The death of one of the most iconic Americans and astronauts has been heralded in a number of well composed obituaries and articles; the attached Washington Post piece is excellent. All of the pieces about Armstrong’s life go into great detail chronicling his life and his NASA space flights, particularly his command of Apollo 11 to/from the moon. He was a former Navy pilot and Korean War combat veteran and test pilot who became hooked on flying at the age of 12 when he flew in a Ford Tri Motor with his grandfather.

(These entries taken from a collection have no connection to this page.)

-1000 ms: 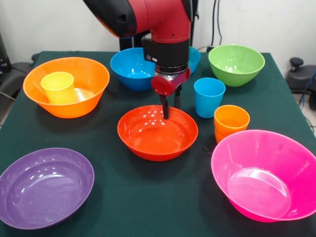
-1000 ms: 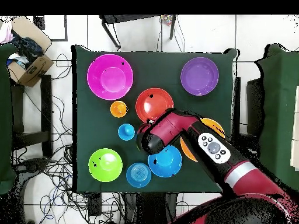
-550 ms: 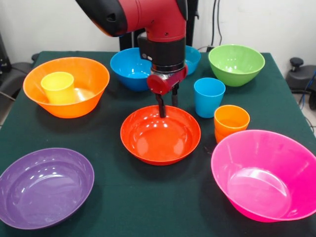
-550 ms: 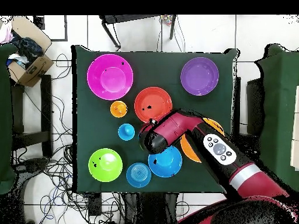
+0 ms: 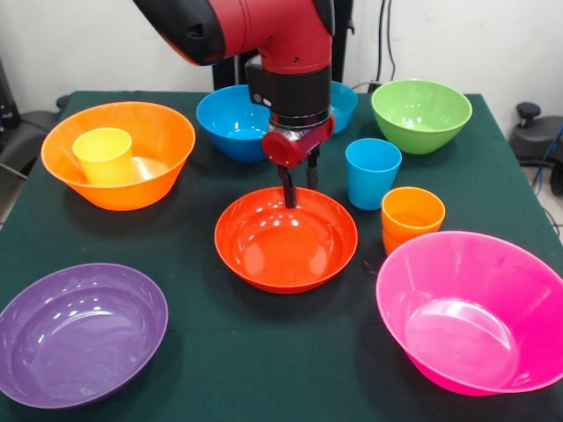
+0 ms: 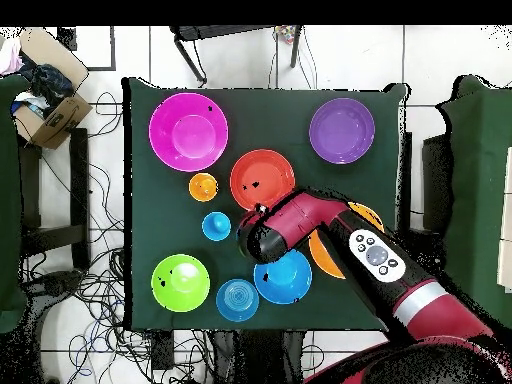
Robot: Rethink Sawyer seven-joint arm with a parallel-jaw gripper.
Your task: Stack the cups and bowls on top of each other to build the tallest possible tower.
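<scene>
1. Since a second ago, the glossy red-orange plastic bowl (image 5: 286, 239) has shifted slightly and its far rim sits higher, pinched by the gripper (image 5: 299, 192).
2. It sits mid-table, near the small blue plastic cup (image 5: 372, 173).
3. Lift it level, clearing the cups, toward the big orange plastic bowl (image 5: 119, 154).

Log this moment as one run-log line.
end effector: fingers straddling far rim of red-orange bowl, closure unclear | yellow cup: inside orange bowl | tower: not yet built
</scene>
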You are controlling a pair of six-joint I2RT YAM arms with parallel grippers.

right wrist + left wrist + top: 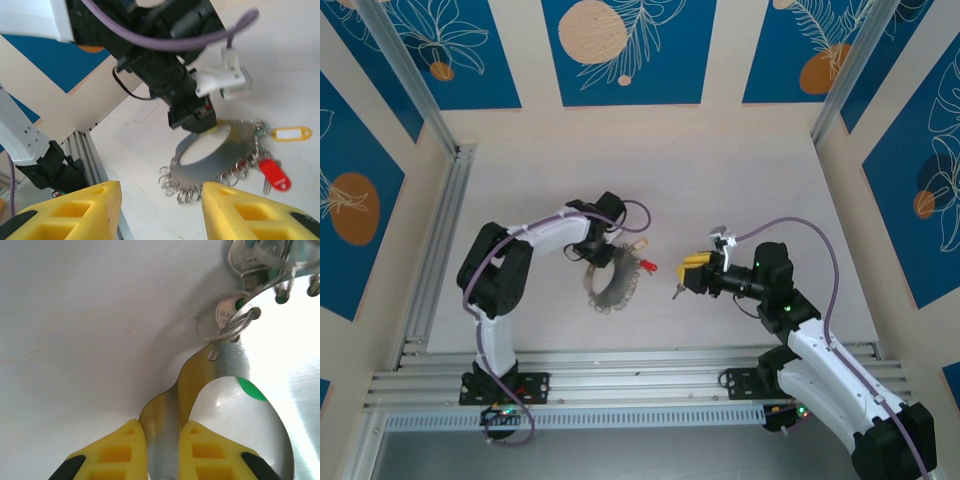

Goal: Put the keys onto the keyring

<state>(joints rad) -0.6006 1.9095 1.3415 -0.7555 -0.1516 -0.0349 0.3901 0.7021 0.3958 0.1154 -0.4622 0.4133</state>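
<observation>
Pale surface [720, 190] beneath two arms. Left gripper [162, 445] clenched on the rim of the keyring [215, 168]. Right gripper [160, 200] released, jaws wide apart, empty, near the hoop's edge opposite the left gripper. Red-headed key [274, 174] and yellow tag [290, 133] on the rim's small rings, between both grippers.

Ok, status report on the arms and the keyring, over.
Left gripper shut on keyring rim. Right gripper open, facing it. Red key and yellow tag at its rim.
</observation>
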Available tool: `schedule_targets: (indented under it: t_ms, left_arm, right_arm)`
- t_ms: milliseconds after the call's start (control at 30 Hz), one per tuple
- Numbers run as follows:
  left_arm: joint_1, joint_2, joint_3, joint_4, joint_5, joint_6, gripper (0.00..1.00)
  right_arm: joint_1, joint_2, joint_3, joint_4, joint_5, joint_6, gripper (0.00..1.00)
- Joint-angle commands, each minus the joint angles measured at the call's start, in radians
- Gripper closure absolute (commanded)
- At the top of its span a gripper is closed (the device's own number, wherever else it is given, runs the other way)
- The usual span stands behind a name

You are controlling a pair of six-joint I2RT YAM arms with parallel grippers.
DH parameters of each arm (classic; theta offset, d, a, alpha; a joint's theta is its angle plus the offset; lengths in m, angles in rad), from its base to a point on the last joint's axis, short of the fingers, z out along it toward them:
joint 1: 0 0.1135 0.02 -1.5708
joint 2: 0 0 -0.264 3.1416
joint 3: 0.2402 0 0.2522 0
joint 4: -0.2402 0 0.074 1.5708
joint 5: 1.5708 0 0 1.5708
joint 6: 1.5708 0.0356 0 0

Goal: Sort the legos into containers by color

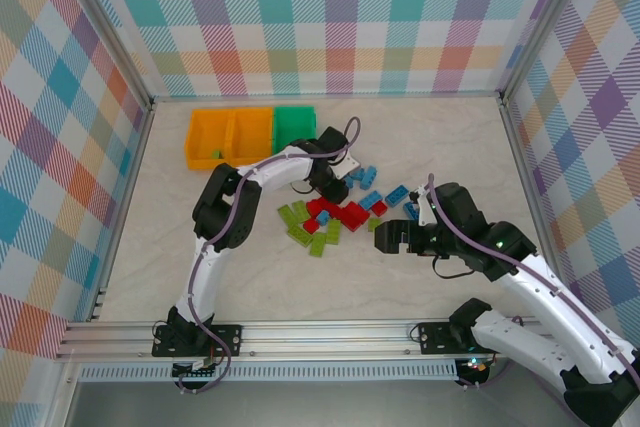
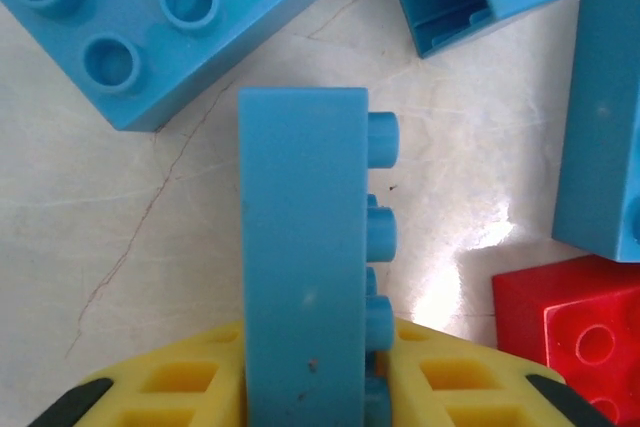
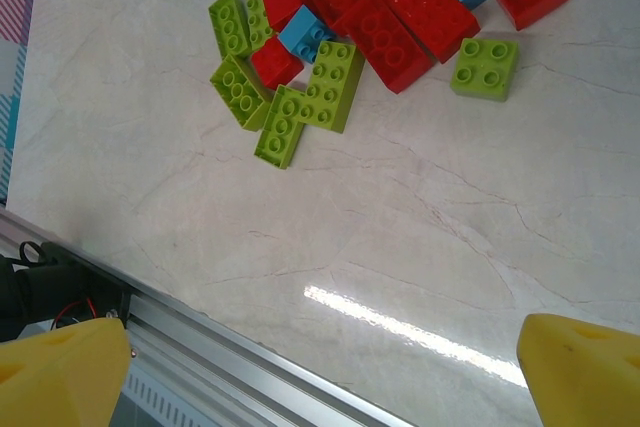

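Loose legos lie mid-table: lime green ones (image 1: pixel 305 227), red ones (image 1: pixel 340 215) and light blue ones (image 1: pixel 372 199). My left gripper (image 1: pixel 335 182) is down at the pile's far side. In the left wrist view its yellow fingers (image 2: pixel 460 377) are shut on a light blue brick (image 2: pixel 305 257) standing on edge, studs to the right. My right gripper (image 1: pixel 390 237) hovers open just right of the pile, nothing between its yellow fingertips (image 3: pixel 60 367). The containers stand at the back left: two orange bins (image 1: pixel 230 137) and one green bin (image 1: pixel 295 125).
A small green brick (image 1: pixel 216 155) lies in the left orange bin. Around the held brick lie other blue bricks (image 2: pixel 150 17) and a red one (image 2: pixel 575 332). The aluminium front rail (image 3: pixel 230 347) runs under the right gripper. Checkered walls enclose the table.
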Motion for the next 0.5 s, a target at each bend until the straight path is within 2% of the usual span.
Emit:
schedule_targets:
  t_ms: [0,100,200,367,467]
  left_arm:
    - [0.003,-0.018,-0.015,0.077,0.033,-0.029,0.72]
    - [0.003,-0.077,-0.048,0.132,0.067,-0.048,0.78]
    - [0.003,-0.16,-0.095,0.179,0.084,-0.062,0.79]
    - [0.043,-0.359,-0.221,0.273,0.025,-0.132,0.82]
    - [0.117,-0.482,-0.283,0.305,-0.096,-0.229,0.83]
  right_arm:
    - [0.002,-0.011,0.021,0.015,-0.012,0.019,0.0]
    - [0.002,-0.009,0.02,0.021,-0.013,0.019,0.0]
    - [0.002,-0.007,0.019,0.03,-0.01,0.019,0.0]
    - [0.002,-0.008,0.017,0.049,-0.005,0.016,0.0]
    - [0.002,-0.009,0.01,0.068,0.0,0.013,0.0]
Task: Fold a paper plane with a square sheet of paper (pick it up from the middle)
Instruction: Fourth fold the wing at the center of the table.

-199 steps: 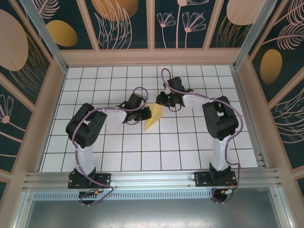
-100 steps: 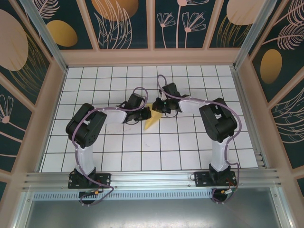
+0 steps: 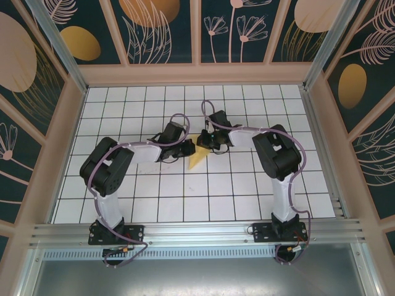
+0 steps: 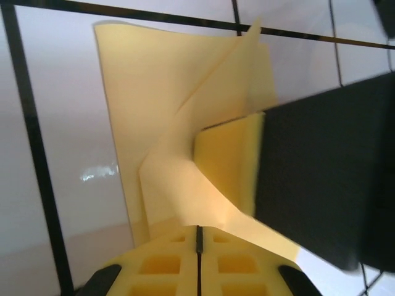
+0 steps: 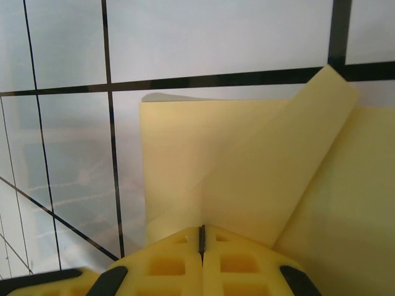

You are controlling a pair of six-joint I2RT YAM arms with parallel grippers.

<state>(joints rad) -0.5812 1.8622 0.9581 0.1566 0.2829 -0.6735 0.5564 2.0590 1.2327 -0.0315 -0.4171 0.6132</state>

The stories of LT USN JR. Armstrong’s missions over Korea and his NASA test pilot flying are told by his contemporaries with awe. Not only was he an exceptional stick and rudder guy, but his understanding of aerodynamics added to his observations in the evaluation of the NASA aircraft.
He had the “Right Stuff” and was handpicked to be the first man to step on the lunar surface for a variety of reasons, one of which was his character. He was a hesitant hero who shunned the limelight and always believed he was just doing his job and serving his nation proudly. He remained a strong advocate of aviation and exploration throughout his life and never lost his boyhood wonder of these pursuits. If he were alive today he would ask that we follow his lead and be willing to explore and push the limits, and to selflessly serve a cause greater than ourselves.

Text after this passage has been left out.